## [Task statement]
Only the lines below from the one containing "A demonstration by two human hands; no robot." to the one containing "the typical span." should be repeated, both included and unchanged.

Top of Exercise data

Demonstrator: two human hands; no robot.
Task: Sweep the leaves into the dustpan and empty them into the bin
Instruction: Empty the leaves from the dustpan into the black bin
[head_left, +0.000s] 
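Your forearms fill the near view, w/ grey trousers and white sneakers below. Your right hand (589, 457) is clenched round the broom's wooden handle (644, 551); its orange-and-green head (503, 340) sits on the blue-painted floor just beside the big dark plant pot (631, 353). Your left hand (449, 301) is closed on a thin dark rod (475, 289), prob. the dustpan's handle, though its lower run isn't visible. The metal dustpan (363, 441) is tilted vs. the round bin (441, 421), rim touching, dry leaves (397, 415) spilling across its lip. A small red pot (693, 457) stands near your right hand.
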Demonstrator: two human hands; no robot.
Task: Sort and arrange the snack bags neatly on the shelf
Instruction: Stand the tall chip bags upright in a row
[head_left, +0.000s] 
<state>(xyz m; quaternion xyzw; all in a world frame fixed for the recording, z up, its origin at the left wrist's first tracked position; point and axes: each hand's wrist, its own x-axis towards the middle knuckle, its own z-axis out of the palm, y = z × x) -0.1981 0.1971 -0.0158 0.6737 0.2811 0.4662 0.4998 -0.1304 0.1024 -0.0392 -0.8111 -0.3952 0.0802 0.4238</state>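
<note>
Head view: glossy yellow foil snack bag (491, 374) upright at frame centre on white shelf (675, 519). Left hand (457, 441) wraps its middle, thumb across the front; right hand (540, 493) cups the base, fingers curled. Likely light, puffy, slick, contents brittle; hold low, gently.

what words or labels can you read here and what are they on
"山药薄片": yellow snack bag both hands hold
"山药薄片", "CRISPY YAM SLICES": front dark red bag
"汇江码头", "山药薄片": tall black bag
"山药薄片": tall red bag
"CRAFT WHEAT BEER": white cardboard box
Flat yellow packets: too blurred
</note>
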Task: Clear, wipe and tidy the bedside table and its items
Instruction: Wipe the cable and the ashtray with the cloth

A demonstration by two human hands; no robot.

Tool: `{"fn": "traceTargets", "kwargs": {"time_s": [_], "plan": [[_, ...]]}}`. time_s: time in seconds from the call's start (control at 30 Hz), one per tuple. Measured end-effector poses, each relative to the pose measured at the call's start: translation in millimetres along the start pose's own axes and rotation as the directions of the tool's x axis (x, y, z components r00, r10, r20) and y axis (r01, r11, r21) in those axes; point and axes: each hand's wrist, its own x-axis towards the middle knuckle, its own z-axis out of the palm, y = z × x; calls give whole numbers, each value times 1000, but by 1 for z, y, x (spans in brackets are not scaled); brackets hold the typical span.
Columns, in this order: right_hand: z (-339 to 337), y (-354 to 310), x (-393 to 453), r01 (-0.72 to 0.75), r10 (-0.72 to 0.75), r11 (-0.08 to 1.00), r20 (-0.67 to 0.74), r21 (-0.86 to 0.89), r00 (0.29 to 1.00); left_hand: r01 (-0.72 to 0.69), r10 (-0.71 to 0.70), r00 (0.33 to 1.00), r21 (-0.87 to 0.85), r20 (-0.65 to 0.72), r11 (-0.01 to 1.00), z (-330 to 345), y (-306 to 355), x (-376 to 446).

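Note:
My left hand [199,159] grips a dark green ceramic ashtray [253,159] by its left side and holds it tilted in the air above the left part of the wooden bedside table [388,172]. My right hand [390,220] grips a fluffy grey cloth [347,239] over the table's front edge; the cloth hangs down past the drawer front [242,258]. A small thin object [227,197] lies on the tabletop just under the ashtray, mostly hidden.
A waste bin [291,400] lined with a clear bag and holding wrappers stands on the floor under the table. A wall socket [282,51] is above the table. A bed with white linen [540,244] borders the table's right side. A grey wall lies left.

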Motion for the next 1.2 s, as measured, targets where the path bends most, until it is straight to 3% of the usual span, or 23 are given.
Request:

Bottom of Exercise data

## [Answer to this problem]
A demonstration by two human hands; no robot.

Tool: `{"fn": "traceTargets", "kwargs": {"time_s": [_], "plan": [[_, ...]]}}`. time_s: time in seconds from the call's start (control at 30 Hz), one per tuple. Measured end-effector poses, each relative to the pose measured at the call's start: translation in millimetres along the start pose's own axes and rotation as the directions of the tool's x axis (x, y, z components r00, r10, r20) and y axis (r01, r11, r21) in those axes; point and axes: each hand's wrist, its own x-axis towards the middle knuckle, its own z-axis out of the palm, y = z × x; calls give whole numbers, each value times 1000, but by 1 for z, y, x (spans in brackets are not scaled); brackets hold the typical span.

Exercise complete, with nothing further to add.